= Association for the Study of Abortion =

American organization

The Association for the Study of Abortion (ASA) was an American organization founded around 1965 (Note: Sources variously give ASA's founding year as either 1964 or 1965. Shaffer 1965 describes the ASA as an "outgrowth" of a committee founded in 1964, which may explain this discrepancy.) dedicated to the study of abortion and advocacy for the liberalization of abortion law. Its founding members included the obstetrician-gynecologists Alan F. Guttmacher (then president of Planned Parenthood) and Robert E. Hall, who served as the organization's initial chairman.

ASA funded research as well as educational material aimed at the public. It initially took a conservative approach to the reform of abortion law, though it later embraced the more radical cause of repeal, and provided support to the attorneys who argued the landmark Supreme Court case of Roe v. Wade in 1973. The organization was dissolved after the success of Roe v. Wade, which found that women had a constitutional right to an abortion.

ASA was founded in New York, but had a national focus, and was the only national-level abortion rights organization until the founding of the pro-repeal NARAL in 1969.

==Background==
At the time of the organization's founding, all US states criminalized abortion, generally with the sole exception of those necessary to save the life of the mother. Since medical technology had mostly eliminated scenarios where abortion was required as a life-saving measure, the net effect was that legal abortions were almost never performed. Some states such as New Hampshire, New York, and California had seen attempts to reform their statute to increase access, for example, by adding allowances to preserve the physical or mental health of the mother, or for pregnancies resulting from rape or incest, but none had yet succeeded. These efforts had generally been led by (male) doctors, and it was not until the late 1960s that abortion rights would be taken up as a feminist cause.

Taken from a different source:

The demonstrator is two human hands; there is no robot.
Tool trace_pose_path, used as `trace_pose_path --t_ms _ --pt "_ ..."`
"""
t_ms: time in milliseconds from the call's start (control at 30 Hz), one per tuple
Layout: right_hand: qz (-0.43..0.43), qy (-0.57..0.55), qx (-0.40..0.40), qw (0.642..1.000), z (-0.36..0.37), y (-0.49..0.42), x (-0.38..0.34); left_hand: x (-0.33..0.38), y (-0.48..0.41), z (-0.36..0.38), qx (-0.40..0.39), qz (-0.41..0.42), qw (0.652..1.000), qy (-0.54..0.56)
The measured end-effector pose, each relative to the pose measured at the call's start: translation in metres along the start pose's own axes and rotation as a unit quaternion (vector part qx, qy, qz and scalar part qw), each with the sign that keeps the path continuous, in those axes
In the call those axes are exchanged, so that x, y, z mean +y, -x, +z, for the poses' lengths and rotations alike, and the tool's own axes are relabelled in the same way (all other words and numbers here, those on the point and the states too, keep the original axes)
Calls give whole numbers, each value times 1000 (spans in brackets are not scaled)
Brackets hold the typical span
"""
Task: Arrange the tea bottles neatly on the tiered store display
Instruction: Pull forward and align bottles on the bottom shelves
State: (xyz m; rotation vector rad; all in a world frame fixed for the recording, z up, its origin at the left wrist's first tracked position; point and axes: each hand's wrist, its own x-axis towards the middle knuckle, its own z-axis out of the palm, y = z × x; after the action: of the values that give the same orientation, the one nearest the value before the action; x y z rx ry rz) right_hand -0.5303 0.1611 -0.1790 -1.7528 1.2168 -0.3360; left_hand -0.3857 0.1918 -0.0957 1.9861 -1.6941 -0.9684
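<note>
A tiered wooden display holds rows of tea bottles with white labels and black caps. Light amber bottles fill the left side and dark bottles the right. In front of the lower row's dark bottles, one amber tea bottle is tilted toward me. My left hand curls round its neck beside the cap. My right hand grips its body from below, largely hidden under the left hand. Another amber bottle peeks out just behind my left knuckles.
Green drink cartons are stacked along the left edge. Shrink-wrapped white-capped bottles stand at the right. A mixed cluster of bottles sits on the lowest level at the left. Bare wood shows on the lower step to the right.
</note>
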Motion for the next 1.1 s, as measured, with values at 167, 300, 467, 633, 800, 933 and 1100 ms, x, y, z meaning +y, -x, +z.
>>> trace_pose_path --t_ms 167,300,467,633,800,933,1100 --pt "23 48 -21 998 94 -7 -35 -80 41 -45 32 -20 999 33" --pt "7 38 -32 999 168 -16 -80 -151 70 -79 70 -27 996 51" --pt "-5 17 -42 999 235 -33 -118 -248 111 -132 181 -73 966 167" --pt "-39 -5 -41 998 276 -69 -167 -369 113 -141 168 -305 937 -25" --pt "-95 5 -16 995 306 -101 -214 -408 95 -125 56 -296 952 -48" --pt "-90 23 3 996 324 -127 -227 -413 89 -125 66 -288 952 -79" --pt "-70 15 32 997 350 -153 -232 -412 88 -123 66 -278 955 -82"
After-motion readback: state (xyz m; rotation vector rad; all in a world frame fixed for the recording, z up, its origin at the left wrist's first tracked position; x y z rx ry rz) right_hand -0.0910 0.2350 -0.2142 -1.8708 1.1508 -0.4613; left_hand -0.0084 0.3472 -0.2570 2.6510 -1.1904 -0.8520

==Founding and membership==
ASA was founded in New York in February 1965 as the Association for Humane Abortion, but voted to change its name to the "Association for the Study of Abortion" the following month. It grew out of the Committee for a Humane Abortion Law, which was created in 1964 by the Westchester Ethical Society.

It maintained a voting membership of around 20, mostly consisting of doctors, lawyers, and other professionals.

==Goals and ideology==
The organization's stated goals were to sponsor, collect, and analyse research of abortion and of public attitudes toward abortion, as well as to advocate for greater understanding of "the abortion problem" among the public.

Like most early abortion advocacy groups, the ASA initially took a conservative approach of advocating for the "reform" of abortion law—for example by legalizing abortion in a wider range of cases of "medical necessity" beyond those which threatened the life of the mother—rather than "repeal" (i.e. legal abortion on demand). Some members who disagreed with this approach would go on to found the more radical National Association for Repeal of Abortion Laws (NARAL) in 1969, including Lawrence Lader and Ruth Proskauer Smith. ASA would later come to embrace the repeal position by the time of Roe v. Wade.

==Activities==
In 1966, ASA publicized the results of a nationwide poll they had conducted showing that an overwhelming majority of psychiatrists supported liberalizing abortion law, though less than a quarter supported complete repeal.

In 1968, the organization sponsored a research conference in Hot Springs, Virginia in which the "vacuum suction" method of abortion was introduced to American practitioners; its better safety profile would lead to it eventually replacing dilation and curettage as the standard method for first-trimester abortions.

A 1972 ASA memo issued by director Jimmye Kimmey has been cited by authors Linda Greenhouse and Reva B. Siegel as introducing the rhetoric of a "right to choose" (which would later morph into the label "pro-choice") among abortion rights activists. Kimmey specifically identified a need to find a counter to the "right to life" slogan which was being successfully employed by anti-abortion groups.

ASA supported the petitioners in the landmark 1973 Supreme Court case of Roe v. Wade. In particular, they connected the lawyers arguing the case with experts such as Harriet Pilpel, and helped coordinate the submission of 42 amicus curiae briefs from sympathetic organizations. They also funded legal scholarship by Cyril Means which was cited in the court's decision. ASA had also funded legal scholarship by Roy Lucas in the late 1960s which originated the theory followed by the Roe v. Wade decision: that a constitutional right to privacy (first discussed in the 1965 case Griswold v. Connecticut) protected a woman's right to choose an abortion. The organization ceased operations after the Roe v. Wade decision was handed down.